I don't mean to go into a rant on this post, but I just wanted to make that point clear. If you have to have really, really good control over mixing colors, you have to do it carefully and thoughtfully. If you've seen your favorite painter mix his greens haphazardly, it may just be because he's done it a million times and can achieve a specific result very quickly. It doesn't mean we should match his speed! You'll get faster as you gain experience, but speed should never be the goal.

Please pardon my lecturing tone - I just had a big discussion about this with a student, and I'm still in the mode and I just wanted to get all this down before I forget.

Let's get to some practical stuff.

I have the same tube colors on my palette, whether I'm painting a sunny scene or a cloudy one. I have the same set of colors, for that matter, if I'm painting a cityscape, or a figure, even. My strategy to painting varied greens is not to have specific greens out of the tube. No Viridian on my palette, no Sap Green.  Instead, I have three blues, three yellows, and three reds, and I just mix all my secondaries from these. My palette looks like this;


  • Titanium White


Blues:

  • Ultramarine Blue
  • Prussian Blue
  • Paynes Grey
Yellows:
  • Cadmium Lemon
  • Cadmium Yellow Deep
  • Yellow Ochre
Reds:
  • Permanent Red
  • Alizarin Permanent
  • Transparent Red Oxide
If you'll notice, it's a primaries palette, with three variation of each of the primaries; warm, cool, and low chroma. Whether the Prussian is warmer or cooler than the Ultramarine is up for debate, but I just think of them as green-leaning, and violet-leaning. 

A couple of things to note; Every brand has a different name for Transparent Red Oxide. It's essentially a synthetic red oxide. Most of the time I use Gamblin's Transparent Earth Red, but other brands' versions are similar. 

I sometimes substitute Ivory Black for Paynes Grey. 

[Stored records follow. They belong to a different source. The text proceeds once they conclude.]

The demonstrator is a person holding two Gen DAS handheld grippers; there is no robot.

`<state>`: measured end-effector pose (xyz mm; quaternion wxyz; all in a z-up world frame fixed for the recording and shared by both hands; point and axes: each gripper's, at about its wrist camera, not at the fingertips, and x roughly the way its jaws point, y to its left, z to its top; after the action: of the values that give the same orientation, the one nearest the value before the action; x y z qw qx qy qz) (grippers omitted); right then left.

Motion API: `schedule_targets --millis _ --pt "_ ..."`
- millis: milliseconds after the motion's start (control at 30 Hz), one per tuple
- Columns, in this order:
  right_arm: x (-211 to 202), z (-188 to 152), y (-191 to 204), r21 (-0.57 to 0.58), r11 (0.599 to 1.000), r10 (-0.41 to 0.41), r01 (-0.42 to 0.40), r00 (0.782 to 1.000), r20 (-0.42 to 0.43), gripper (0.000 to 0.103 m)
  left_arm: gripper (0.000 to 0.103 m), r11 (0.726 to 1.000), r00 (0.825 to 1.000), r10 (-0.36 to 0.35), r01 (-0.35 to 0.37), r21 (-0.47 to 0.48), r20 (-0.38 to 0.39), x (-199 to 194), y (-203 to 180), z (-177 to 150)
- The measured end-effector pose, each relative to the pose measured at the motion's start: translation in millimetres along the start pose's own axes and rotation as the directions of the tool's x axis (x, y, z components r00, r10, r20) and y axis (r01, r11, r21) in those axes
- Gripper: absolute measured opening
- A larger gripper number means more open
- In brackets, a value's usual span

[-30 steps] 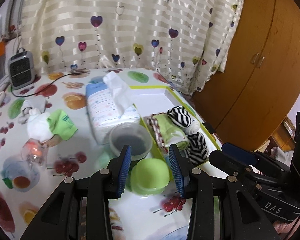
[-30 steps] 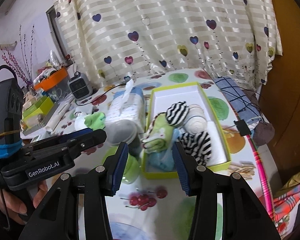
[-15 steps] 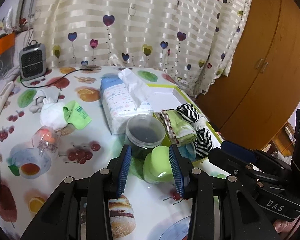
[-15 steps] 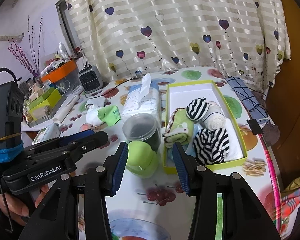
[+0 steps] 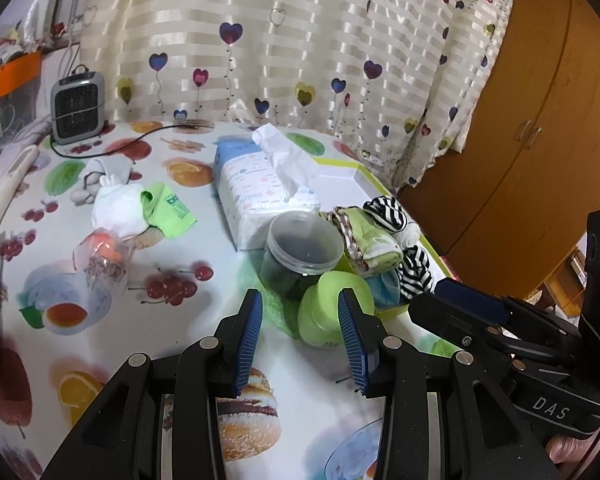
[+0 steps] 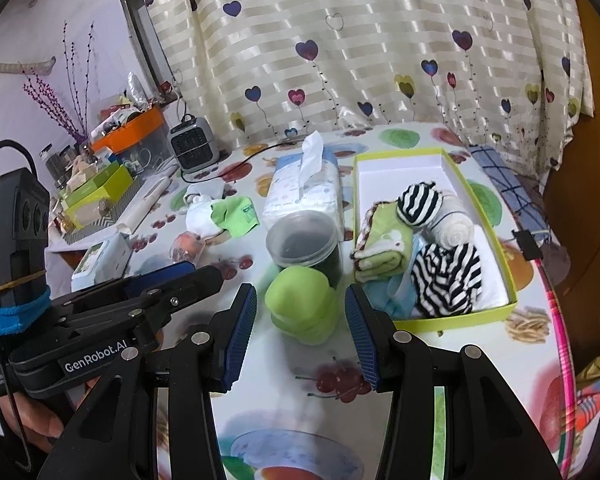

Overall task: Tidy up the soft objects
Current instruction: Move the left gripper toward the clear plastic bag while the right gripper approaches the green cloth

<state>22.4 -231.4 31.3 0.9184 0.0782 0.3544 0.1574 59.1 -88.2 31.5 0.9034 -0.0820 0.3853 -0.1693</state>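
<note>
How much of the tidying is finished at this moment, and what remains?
Done: rolled striped socks, a green folded cloth and other soft pieces lie in the yellow-green box. In hand: nothing; the left gripper and right gripper are both open and empty. Left: the white cloth and green cloth on the table, outside the box.

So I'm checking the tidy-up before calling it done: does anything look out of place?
Yes. A white cloth and a green cloth lie loose and crumpled on the table, well apart from the box holding the other rolled soft items. Nothing looks spilled or damaged.
</note>
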Motion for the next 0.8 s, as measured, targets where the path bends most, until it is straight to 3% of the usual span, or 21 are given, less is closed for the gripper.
schedule_targets --millis 400,800 --pt "9 -5 16 -0.037 0.998 0.042 -0.043 0.998 -0.045 0.047 0.037 1.000 1.000 0.008 -0.008 -0.028 -0.012 -5 20 -13" --pt "32 2 45 -0.110 0.991 0.064 -0.072 0.995 -0.074 0.047 0.040 0.985 0.995 0.101 -0.102 -0.143 -0.012 0 89 -11"
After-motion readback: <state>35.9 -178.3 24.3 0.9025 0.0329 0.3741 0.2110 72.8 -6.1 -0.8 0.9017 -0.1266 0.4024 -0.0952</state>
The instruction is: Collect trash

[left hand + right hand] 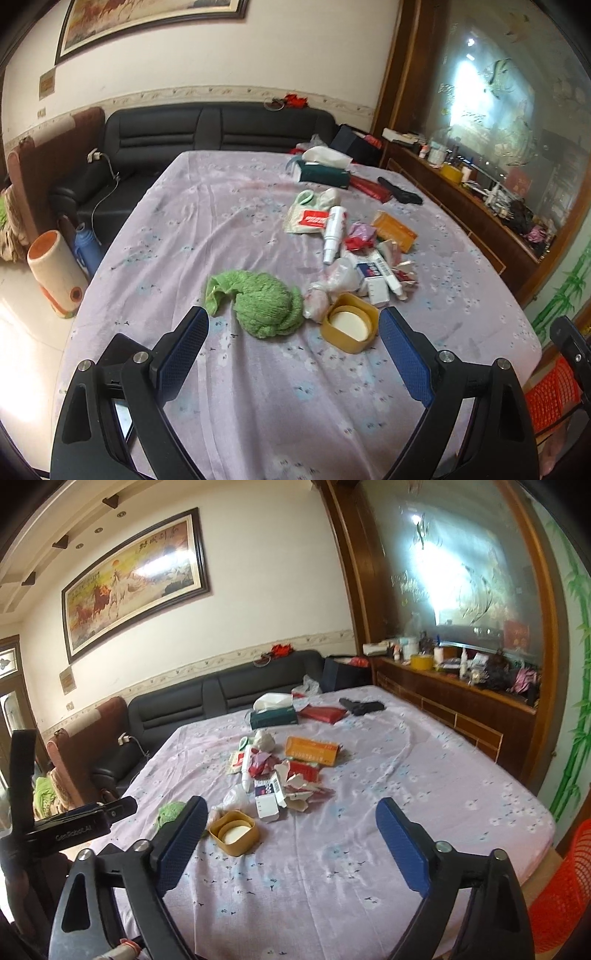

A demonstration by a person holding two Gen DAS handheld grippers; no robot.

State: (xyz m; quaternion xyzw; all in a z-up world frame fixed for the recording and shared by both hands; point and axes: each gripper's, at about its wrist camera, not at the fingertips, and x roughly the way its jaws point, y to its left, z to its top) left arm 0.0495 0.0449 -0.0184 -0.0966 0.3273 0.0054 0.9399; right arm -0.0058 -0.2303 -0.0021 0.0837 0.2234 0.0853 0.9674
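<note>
Trash pile (362,254) at frame centre looks light and crushable; grip carton edges with left gripper (293,328), right gripper (291,818), both spread wide and empty.

Bare lilac worktop (332,871) lies open between and just ahead of the right tool (291,819). A yellow tub (233,832) sits just beside its left finger. Ahead of the left tool (293,325), a green cloth (266,302) and trash pile (365,254) block the way.
</note>
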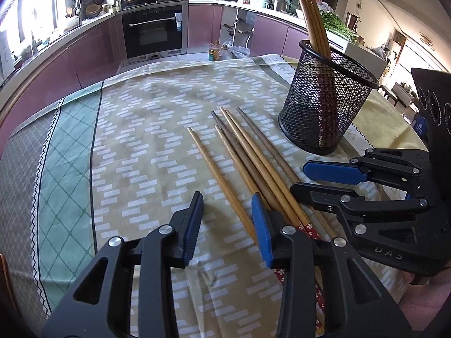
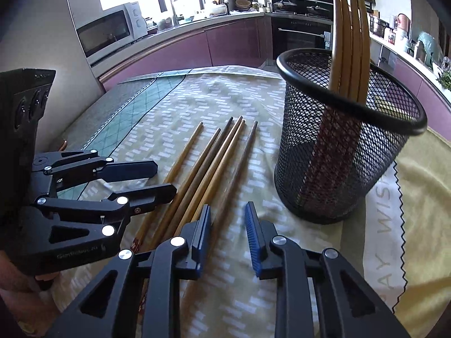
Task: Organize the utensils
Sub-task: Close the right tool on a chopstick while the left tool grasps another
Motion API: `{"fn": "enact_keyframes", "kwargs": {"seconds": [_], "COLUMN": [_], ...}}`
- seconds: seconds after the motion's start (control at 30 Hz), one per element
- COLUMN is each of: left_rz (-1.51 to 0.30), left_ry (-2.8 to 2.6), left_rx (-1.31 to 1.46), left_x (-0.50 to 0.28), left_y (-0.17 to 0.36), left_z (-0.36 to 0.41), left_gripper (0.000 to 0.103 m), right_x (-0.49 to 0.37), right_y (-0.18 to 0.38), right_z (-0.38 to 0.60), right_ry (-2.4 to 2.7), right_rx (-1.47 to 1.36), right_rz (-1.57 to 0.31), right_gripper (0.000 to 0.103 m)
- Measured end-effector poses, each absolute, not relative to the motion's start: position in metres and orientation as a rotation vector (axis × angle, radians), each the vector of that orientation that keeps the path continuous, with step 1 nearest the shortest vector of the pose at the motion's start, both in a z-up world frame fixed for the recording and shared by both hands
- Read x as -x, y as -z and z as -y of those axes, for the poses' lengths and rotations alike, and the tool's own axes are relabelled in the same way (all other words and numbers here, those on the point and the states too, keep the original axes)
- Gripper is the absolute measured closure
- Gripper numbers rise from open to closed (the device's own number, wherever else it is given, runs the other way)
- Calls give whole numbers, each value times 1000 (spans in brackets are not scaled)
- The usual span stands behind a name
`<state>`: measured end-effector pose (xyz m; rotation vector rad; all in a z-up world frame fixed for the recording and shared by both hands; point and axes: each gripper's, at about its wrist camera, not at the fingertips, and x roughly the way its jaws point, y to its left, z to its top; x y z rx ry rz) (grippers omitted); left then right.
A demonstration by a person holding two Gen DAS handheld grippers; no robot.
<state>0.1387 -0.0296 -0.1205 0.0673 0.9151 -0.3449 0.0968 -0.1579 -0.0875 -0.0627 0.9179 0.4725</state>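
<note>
Several wooden chopsticks lie side by side on the patterned tablecloth. To their right stands a black mesh holder with several chopsticks upright in it. My left gripper is open and low over the near ends, with the leftmost chopstick lying between its fingers, untouched by the pads. My right gripper is also open. It straddles the rightmost, darker chopstick, with a gap on both sides.
The cloth-covered table ends at a far edge, with oil bottles on the floor beyond. Purple cabinets, an oven and a microwave line the background. A hand holds the left gripper's handle.
</note>
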Motion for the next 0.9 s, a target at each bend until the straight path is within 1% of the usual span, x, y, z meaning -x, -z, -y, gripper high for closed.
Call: {"fn": "enact_keyframes", "kwargs": {"seconds": [0.1, 0.13, 0.17, 0.2, 0.23, 0.43, 0.57, 0.77, 0.9], "left_rz": [-915, -915, -916, -919, -922, -923, -913, -914, -929], "left_ry": [335, 334, 335, 339, 345, 337, 355, 394, 390], "left_rx": [-64, -57, -50, -38, -24, 26, 42, 28, 12], "left_x": [-139, -140, -140, -140, -140, -133, -124, -113, -115], "left_y": [121, 121, 121, 121, 121, 118, 114, 112, 115], "left_z": [29, 28, 28, 26, 25, 21, 18, 24, 25], "left_gripper": [71, 74, 79, 82, 87, 94, 96, 97, 96], "right_x": [-99, -100, -100, -100, -100, -94, -88, -80, -83], "right_y": [88, 89, 89, 90, 90, 87, 81, 82, 87], "right_z": [156, 158, 160, 162, 166, 180, 187, 180, 173], "right_ry": [-467, -472, -477, -479, -481, -498, -531, -582, -588], "right_rx": [53, 34, 22, 6, -9, -79, -95, -45, -31], "right_rz": [-914, -918, -922, -925, -926, -913, -896, -914, -943], "right_gripper": [86, 92, 94, 94, 95, 97, 97, 97, 97]}}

I sometimes use a mixture of Cad Lemon + Transparent Red Oxide instead of Cad Yellow Deep.





Napa Farm, 9 x 12 inches, oil on linen



May be the most obvious thing I should say about mixing greens is that trees are darker than grass. Seems obvious, but may a beginning painter get this wrong. It's because they forget to compare the two. It isn't always true, to be sure, but it's true most of the time. Just observe and you see that there's a big difference. Not because Carlson said verticals are darker than the ground plane, either. (though that's true most of the time) It's simpler than that; the local values are significantly different. At least where I live, most of the trees that I see are either evergreens, Live Oaks, or Eucalyptus. Aspens and Birches can be very light in value, so it's not an automatic decision. You simply have to look and compare. 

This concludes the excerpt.